Records contained in a dataset:
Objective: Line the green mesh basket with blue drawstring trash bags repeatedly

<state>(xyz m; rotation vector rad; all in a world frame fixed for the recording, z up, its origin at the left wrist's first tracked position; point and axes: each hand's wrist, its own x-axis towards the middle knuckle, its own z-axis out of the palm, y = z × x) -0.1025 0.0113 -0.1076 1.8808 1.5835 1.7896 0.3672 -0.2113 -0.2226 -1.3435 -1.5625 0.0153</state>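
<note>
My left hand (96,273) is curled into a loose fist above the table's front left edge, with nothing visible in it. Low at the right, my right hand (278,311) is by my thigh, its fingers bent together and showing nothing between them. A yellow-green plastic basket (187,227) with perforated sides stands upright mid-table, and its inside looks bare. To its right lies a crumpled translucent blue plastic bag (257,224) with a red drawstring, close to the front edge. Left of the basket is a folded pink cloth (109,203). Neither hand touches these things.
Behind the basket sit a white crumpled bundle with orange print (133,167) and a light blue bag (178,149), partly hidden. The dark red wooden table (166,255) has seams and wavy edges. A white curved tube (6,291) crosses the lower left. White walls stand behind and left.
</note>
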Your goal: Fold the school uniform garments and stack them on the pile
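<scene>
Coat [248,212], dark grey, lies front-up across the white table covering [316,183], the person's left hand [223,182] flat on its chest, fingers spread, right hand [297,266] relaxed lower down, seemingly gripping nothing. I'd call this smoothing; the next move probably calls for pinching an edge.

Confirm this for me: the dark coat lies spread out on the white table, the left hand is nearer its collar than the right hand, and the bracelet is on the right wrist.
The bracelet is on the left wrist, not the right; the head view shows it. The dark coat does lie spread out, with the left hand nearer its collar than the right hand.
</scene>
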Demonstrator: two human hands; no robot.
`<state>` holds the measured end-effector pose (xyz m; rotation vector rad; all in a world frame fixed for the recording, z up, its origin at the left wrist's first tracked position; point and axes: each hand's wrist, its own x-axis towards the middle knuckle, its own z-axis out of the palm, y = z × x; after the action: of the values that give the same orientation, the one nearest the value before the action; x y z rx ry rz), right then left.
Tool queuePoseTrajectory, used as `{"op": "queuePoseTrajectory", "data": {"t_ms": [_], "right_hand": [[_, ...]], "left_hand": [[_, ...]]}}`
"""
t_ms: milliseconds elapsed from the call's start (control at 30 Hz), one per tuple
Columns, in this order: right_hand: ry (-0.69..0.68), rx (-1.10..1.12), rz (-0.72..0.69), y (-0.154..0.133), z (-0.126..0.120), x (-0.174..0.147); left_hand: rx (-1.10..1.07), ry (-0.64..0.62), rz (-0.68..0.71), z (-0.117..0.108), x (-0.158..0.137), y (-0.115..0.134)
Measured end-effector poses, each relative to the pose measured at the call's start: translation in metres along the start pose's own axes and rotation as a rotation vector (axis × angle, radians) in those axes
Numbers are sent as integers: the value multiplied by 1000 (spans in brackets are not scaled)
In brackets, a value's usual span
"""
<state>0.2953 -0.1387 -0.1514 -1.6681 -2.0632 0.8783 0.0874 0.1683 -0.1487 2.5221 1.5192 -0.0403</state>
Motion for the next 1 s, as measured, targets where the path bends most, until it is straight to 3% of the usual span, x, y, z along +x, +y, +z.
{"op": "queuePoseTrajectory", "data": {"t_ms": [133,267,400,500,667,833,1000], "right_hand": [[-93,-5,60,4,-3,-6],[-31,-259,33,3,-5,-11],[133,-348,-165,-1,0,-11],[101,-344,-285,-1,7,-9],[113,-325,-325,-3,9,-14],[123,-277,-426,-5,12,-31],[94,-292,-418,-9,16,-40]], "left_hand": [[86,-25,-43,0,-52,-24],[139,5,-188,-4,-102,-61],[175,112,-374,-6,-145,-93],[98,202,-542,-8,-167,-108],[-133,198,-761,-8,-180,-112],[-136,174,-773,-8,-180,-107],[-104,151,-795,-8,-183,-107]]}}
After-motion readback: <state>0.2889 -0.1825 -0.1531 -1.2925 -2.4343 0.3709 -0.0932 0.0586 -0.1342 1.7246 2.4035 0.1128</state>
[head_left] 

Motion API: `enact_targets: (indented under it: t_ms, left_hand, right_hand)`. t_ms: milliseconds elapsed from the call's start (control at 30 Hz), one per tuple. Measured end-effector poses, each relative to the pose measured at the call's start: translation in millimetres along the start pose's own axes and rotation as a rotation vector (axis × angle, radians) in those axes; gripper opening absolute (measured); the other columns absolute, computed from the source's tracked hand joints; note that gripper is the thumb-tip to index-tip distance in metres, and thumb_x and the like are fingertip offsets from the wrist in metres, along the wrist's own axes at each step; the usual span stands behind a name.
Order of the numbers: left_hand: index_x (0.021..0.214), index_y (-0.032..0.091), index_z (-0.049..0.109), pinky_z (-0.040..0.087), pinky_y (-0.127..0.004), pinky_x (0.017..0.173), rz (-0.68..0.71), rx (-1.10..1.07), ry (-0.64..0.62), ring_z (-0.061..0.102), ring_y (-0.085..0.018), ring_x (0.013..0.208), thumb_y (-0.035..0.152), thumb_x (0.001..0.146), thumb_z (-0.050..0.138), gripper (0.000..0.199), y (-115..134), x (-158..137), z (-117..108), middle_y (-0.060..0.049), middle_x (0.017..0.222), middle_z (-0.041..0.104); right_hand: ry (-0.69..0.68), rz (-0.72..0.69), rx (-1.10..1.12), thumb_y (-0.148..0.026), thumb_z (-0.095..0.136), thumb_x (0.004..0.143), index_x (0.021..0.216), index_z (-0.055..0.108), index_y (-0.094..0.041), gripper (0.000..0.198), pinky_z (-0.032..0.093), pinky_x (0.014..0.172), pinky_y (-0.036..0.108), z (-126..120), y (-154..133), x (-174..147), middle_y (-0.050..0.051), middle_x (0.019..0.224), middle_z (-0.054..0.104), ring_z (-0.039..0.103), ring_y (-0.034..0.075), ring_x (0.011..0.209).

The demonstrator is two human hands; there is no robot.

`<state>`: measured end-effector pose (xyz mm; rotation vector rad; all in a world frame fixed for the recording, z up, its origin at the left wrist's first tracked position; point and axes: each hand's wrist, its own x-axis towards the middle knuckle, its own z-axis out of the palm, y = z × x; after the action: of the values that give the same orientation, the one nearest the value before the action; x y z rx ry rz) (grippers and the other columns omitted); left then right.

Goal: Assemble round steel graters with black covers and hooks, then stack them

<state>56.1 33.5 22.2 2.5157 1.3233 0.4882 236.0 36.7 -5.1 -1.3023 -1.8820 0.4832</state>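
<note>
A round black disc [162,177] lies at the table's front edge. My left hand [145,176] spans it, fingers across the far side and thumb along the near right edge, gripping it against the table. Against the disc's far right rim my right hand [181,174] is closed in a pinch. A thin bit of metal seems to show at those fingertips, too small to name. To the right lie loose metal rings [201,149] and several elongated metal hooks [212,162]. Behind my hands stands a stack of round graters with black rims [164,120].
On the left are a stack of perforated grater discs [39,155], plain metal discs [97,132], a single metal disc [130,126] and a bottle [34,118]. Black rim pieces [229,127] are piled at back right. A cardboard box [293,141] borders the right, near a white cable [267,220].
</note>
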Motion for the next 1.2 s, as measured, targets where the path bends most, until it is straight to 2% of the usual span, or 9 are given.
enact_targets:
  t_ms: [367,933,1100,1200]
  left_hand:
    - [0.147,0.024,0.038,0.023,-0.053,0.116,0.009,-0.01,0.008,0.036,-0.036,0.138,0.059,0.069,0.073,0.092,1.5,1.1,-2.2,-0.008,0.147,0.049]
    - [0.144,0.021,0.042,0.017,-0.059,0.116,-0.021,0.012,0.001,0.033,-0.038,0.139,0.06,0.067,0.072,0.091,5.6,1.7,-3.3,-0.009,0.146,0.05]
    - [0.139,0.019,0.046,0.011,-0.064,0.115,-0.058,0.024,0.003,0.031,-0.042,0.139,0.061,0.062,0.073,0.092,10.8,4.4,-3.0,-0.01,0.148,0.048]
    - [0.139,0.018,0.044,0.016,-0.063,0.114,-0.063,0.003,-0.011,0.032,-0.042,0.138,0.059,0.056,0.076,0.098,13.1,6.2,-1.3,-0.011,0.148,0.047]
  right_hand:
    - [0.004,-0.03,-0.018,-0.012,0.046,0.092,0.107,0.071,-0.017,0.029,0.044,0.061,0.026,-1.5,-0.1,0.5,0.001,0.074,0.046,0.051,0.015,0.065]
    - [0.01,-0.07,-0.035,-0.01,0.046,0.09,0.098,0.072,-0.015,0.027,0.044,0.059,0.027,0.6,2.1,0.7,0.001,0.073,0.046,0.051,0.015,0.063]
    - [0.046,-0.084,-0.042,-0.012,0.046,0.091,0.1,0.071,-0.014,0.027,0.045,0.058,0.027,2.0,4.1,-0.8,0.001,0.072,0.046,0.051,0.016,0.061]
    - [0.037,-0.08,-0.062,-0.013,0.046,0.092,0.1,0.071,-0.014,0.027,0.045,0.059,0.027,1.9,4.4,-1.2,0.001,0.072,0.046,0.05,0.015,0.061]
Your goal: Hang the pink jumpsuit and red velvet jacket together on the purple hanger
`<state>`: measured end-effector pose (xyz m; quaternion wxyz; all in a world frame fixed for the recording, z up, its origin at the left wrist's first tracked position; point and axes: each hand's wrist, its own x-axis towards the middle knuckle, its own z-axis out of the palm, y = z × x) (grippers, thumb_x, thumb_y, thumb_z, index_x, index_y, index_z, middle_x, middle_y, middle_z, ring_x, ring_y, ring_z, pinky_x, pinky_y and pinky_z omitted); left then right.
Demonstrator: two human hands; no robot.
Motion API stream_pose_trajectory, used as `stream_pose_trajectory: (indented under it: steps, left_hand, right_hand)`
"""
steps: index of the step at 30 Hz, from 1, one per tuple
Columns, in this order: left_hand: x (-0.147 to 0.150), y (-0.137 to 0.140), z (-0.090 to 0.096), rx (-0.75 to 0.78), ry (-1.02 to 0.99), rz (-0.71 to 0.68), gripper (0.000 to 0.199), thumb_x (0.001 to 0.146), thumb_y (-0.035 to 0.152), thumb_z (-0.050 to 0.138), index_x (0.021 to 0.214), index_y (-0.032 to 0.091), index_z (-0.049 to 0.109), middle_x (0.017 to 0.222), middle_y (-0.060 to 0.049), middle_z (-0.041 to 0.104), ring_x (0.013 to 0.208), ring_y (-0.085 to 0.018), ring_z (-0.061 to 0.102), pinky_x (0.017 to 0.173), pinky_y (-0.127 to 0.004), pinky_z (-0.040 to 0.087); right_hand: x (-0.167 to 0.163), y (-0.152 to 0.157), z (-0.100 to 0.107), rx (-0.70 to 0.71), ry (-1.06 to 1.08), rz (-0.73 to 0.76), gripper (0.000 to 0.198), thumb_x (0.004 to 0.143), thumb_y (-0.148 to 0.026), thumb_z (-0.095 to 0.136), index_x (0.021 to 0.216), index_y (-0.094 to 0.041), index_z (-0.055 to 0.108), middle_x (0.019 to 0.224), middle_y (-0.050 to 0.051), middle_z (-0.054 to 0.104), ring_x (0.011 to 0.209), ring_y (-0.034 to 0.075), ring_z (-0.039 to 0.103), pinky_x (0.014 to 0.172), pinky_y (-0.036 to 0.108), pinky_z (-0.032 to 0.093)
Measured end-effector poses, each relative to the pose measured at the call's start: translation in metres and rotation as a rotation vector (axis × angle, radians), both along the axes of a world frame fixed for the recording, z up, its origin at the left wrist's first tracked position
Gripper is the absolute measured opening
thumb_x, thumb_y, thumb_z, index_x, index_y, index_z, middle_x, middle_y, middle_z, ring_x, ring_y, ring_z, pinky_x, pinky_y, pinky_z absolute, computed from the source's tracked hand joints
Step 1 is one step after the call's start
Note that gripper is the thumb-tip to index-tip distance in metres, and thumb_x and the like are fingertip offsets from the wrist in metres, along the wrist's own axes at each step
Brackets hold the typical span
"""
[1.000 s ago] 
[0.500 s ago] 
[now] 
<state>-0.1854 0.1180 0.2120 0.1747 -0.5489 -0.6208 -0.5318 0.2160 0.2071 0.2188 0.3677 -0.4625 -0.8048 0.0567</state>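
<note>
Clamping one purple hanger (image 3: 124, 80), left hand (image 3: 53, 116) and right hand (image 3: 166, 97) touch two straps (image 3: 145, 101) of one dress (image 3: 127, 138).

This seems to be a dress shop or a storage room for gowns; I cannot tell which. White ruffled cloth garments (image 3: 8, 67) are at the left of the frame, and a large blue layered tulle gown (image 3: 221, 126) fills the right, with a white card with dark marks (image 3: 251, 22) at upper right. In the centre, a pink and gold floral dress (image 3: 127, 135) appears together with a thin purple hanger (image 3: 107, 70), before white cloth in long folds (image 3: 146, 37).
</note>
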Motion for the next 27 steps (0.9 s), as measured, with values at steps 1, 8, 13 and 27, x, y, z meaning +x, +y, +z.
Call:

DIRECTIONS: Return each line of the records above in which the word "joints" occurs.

OUTPUT FOR THIS EXERCISE:
Motion API: `enact_targets: (indented under it: t_ms, left_hand, right_hand)`. t_ms: milliseconds elapsed from the call's start (control at 30 Hz), one per tuple. Measured end-effector poses, each relative to the pose measured at the call's start: translation in millimetres along the start pose's own axes and rotation as a rotation vector (axis × angle, radians) in those axes; gripper opening absolute (measured); the other columns absolute, computed from the source's tracked hand joints; note that gripper is the thumb-tip to index-tip distance in metres, and thumb_x and the like are fingertip offsets from the wrist in metres, along the wrist's own axes at each step; the usual span stands behind a name.
thumb_x, thumb_y, thumb_z, index_x, index_y, index_z, middle_x, middle_y, middle_z, ring_x, ring_y, ring_z, pinky_x, pinky_y, pinky_z absolute, computed from the source's tracked hand joints

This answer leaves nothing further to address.